Dear Umbra,

Do you have any tips on dealing with the nasty black mold that appears in bathrooms without dousing it in highly toxic chemicals?

Kirsten

Dearest Kirsten,

I read that hydrogen peroxide would work, so I tried it for you in the Grist Test Bathroom. The recommendation was to dilute the solution in a spray bottle, spritz the mold, then return a few hours later to wipe it away. It didn’t work. But my control mold is deeply embedded within the grout and caulking. Perhaps if I had acted earlier, when the mold first arrived, I would have had more success.

Grout, grout, let it all out.

Photo: Tim & Annette Gulick.

Another suggestion I’ve seen is to use Borax. I’ll try it right now. Hold on. Nope, that didn’t work either. (Another issue with my control mold is that I decided after my failed hydrogen peroxide attempt that it had permanently fused with the caulk and that said caulk therefore needed to be torn out. Hence I don’t have much of a mold sample to work with today.)
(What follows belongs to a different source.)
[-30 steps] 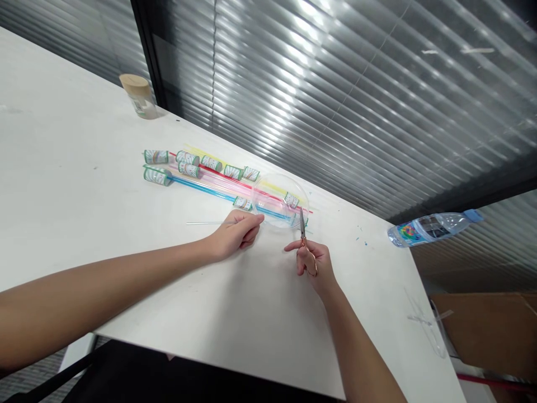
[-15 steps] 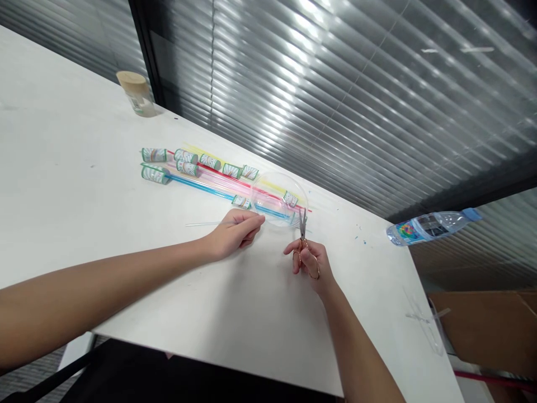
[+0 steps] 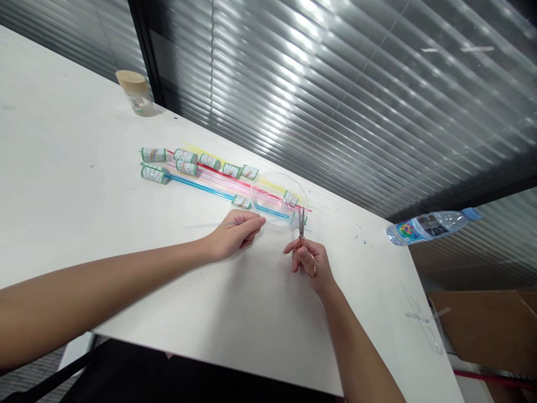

I suspect that the real answer to your question is this: Avoiding the mold, and avoiding having to resort to highly toxic responses to the mold, will best be achieved by regularly cleaning your bathroom with a basic vinegar/baking-soda/hot-water cocktail. Isn’t that just so typical of environmentally conscious solutions? They often center on planning ahead and acting before a problem arises, and, frankly, that’s a pain in the neck. Want to bike instead of driving? Have to leave more time. How about carpooling? Have to arrange in advance. Don’t want to use pesticides in the garden? Get plants that will thrive in your area in the first place. Don’t want mold? Clean the bathroom. I get tired just thinking about it.

I’ll keep working on this for you. I’ll replace the caulk and try very hard to wash with vinegar and soap on a regular basis. If that doesn’t work, I’m going to paint the bathroom black.